**Exercise objective**
Starting with the line containing "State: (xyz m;" and going on through the line containing "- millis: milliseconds", return the lines of the data below exactly, and only those.

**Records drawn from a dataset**
◆ ◆ ◆

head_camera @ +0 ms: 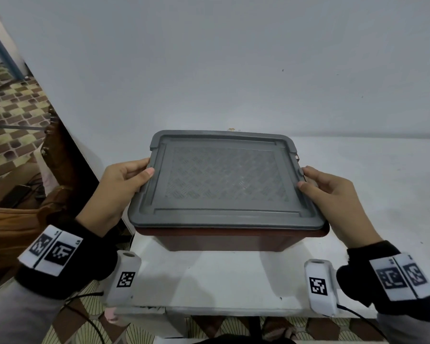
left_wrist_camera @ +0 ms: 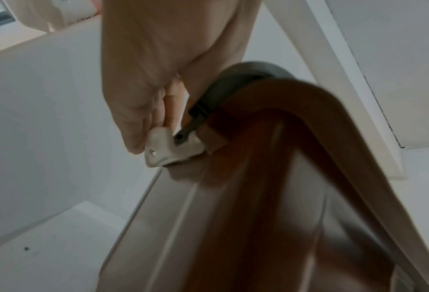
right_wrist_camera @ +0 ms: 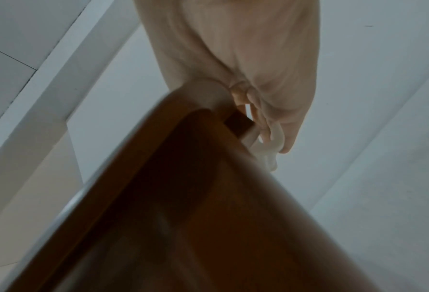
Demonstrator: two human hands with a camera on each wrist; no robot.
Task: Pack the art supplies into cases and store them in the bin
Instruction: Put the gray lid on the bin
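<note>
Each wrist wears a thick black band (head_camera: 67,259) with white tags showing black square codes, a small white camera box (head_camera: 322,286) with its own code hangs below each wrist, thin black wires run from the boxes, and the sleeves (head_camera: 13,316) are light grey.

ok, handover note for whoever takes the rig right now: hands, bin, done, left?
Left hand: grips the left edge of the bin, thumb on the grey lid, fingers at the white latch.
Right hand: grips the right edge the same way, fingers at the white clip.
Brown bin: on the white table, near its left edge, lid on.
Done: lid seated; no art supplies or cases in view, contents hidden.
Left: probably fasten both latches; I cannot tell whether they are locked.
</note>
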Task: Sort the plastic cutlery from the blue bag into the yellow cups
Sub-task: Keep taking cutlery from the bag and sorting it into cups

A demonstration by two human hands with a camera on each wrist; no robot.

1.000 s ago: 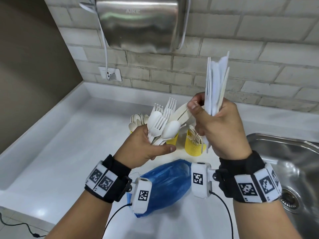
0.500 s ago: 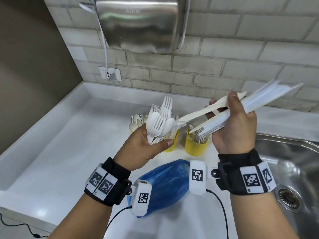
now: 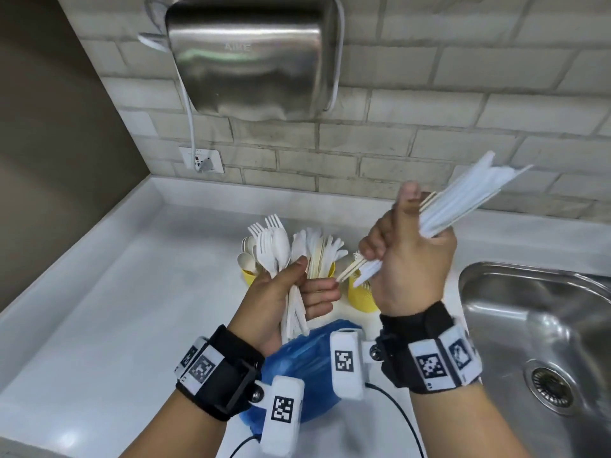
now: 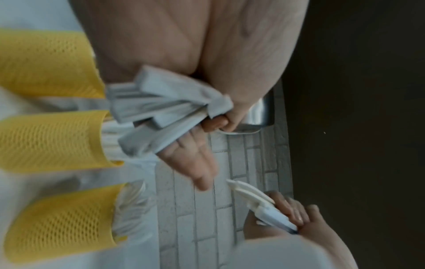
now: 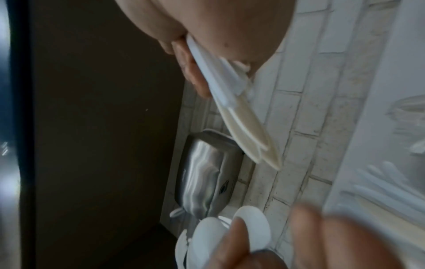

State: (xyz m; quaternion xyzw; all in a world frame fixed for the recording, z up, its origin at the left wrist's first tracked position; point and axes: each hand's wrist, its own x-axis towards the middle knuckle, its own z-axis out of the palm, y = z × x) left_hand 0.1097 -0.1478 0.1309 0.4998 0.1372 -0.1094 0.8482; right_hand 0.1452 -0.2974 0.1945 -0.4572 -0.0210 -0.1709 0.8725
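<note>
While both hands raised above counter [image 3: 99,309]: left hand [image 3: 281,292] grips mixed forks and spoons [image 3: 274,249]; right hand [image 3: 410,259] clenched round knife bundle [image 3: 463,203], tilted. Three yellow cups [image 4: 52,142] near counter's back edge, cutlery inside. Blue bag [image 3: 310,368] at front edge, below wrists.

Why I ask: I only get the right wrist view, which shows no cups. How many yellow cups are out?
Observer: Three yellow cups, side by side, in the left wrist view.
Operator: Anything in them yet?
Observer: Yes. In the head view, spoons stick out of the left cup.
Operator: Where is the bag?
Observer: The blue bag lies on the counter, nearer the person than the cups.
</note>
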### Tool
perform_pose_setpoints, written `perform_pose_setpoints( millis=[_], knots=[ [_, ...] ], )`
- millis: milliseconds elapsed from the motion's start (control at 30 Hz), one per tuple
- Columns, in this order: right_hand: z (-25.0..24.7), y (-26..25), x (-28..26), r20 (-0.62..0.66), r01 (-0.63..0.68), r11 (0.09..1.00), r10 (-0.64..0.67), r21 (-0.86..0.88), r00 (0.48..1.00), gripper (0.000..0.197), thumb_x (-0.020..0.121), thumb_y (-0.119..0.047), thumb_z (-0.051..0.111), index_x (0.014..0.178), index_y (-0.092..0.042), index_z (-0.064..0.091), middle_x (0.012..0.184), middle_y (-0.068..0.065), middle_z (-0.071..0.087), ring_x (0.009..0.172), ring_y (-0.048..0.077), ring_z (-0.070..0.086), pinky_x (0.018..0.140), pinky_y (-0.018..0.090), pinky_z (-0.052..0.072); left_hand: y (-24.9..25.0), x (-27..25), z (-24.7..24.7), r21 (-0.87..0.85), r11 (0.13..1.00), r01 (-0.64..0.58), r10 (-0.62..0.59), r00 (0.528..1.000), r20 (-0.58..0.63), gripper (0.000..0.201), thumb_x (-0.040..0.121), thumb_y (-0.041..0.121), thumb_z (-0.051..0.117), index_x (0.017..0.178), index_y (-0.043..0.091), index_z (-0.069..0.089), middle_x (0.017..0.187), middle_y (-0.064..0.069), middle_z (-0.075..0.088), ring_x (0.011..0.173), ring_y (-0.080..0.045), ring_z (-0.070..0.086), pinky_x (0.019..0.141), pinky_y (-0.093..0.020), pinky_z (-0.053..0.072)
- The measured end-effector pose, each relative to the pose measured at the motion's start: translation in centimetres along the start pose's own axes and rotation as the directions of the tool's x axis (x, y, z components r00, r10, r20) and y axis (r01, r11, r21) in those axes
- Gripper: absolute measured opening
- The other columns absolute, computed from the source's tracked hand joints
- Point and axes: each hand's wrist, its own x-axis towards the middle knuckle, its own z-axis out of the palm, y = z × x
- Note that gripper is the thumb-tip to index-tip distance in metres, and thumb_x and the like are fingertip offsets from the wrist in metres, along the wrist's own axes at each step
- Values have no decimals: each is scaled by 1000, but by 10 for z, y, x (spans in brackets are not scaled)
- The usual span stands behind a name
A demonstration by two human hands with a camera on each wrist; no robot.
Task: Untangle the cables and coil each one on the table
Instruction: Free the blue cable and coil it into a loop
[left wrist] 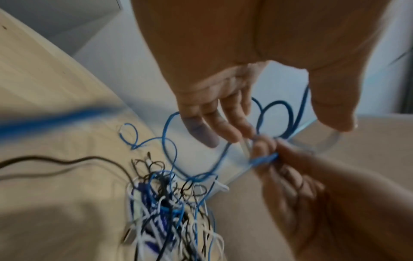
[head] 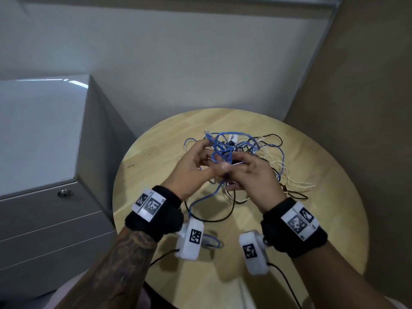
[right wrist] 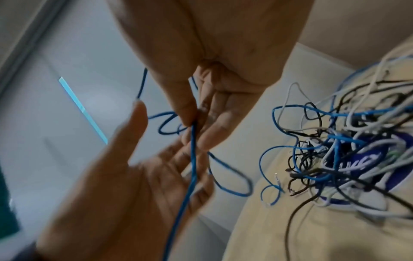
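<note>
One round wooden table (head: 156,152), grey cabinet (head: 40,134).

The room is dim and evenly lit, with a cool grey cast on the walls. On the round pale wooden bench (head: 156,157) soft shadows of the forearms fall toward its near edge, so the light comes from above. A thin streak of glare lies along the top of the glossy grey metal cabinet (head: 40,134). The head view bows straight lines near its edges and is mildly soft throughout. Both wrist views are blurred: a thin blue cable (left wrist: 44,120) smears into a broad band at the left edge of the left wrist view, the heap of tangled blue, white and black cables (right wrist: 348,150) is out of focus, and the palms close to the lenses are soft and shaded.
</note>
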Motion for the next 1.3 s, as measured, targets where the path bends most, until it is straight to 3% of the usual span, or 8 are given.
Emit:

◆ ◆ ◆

**Your response**
State: (xyz m; quaternion xyzw; all in a world frame fixed for the recording, z up, its origin at the left wrist's first tracked position; point and axes: each hand's wrist, its own x-axis towards the middle knuckle, its own z-axis out of the palm, y = z × x) left_hand 0.1097 -0.1478 0.1309 0.4998 0.1372 -0.1094 0.8482; right_hand 0.1452 -0.2974 0.1945 -0.4572 -0.0210 -0.1709 0.8725
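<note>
While both hands raised above counter [image 3: 99,309]: left hand [image 3: 281,292] grips mixed forks and spoons [image 3: 274,249]; right hand [image 3: 410,259] clenched round knife bundle [image 3: 463,203], tilted. Three yellow cups [image 4: 52,142] near counter's back edge, cutlery inside. Blue bag [image 3: 310,368] at front edge, below wrists.

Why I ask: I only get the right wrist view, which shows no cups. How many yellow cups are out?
Observer: Three yellow cups, side by side, in the left wrist view.
Operator: Anything in them yet?
Observer: Yes. In the head view, spoons stick out of the left cup.
Operator: Where is the bag?
Observer: The blue bag lies on the counter, nearer the person than the cups.
</note>
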### Tool
perform_pose_setpoints, written `perform_pose_setpoints( millis=[_], knots=[ [_, ...] ], )`
- millis: milliseconds elapsed from the motion's start (control at 30 Hz), one per tuple

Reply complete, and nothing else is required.